Friday, August 19, 2011

Reading Novels Like A Professor: Chapter 20: Untidy Endings

Reading Novels Like A Professor: Chapter 20: Untidy Endings: Analyze the ending of your novel using ideas from this chapter.

In Thomas Foster’s book, How to Read Novels like a Professor, he states that, “It’s the ending that is our reward for plugging on, giving us the satisfying wrap-up, but also the hint of what-if, of what-then. Because the worst thing an ending can be is ended” (277). The outlook that Foster has on the endings of novels is very intriguing and also very accurate. In Fyodor Dostoevsky’s novel, Crime and Punishment, the author does a very good job of tying up all of the loose ends of the main story, but also forces the reader to ask several questions about the true outcome of the protagonist. In some editions of the novel, there is no epilogue. In other editions, the epilogue is of course very much there.

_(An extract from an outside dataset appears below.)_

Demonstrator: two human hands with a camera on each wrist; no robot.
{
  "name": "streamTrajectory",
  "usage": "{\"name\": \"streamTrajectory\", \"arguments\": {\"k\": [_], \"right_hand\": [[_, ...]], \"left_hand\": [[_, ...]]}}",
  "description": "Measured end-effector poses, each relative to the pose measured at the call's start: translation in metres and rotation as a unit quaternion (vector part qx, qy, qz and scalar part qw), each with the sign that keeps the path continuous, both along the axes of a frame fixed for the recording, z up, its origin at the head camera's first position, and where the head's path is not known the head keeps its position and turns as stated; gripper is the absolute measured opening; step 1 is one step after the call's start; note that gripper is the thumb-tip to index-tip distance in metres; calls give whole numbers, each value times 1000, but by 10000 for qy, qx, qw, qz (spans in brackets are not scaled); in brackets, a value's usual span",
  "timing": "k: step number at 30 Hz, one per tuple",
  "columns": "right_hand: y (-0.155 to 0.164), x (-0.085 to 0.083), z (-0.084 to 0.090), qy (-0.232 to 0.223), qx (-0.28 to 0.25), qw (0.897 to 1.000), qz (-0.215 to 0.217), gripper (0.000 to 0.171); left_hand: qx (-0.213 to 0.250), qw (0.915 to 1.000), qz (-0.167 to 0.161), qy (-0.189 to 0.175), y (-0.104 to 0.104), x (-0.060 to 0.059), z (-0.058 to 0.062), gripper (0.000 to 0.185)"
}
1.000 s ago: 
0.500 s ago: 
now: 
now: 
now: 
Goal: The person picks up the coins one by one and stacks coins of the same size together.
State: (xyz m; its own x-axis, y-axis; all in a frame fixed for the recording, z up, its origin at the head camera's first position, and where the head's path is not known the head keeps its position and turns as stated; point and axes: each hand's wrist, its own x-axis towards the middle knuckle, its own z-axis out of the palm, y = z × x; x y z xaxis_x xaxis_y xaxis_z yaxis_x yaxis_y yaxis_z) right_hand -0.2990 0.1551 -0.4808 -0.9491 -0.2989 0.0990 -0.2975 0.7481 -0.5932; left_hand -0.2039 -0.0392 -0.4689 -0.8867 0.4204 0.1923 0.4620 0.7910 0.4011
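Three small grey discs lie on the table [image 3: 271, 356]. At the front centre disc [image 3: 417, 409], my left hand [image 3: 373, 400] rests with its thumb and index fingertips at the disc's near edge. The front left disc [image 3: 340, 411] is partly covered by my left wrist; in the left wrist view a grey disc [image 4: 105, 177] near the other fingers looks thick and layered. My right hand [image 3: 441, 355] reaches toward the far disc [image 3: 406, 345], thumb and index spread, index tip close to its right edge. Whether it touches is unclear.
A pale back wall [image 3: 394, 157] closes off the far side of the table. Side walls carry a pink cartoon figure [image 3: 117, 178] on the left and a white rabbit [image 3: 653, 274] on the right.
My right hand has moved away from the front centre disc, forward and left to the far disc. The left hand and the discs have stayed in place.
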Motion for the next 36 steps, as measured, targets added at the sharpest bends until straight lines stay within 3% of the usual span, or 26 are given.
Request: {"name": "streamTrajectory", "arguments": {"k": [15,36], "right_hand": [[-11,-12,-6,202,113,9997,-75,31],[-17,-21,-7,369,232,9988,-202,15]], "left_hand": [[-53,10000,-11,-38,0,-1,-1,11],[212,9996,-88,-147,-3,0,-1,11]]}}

The reader finds themselves drawn to the epilogue as soon as they finish reading the last chapter. The epilogue is used only to allow the reader to see what has become of the protagonist while he has spent the past few months in a Siberian prison. The last paragraph of the epilogue also gives the reader a detailed explanation about what the author wanted the reader to take away from the novel, and what the story was truly about. While Roskolnikov is in his prison cell, he begins to read a copy of the New Testament. The narrator states, “ But that is the beginning of a new story- the story of the gradual renewal of man, the story of his gradual regeneration, of his transition from one world into another, of his initiation into a new, unknown life. That might be the subject of a new story, but our present story is over” (521).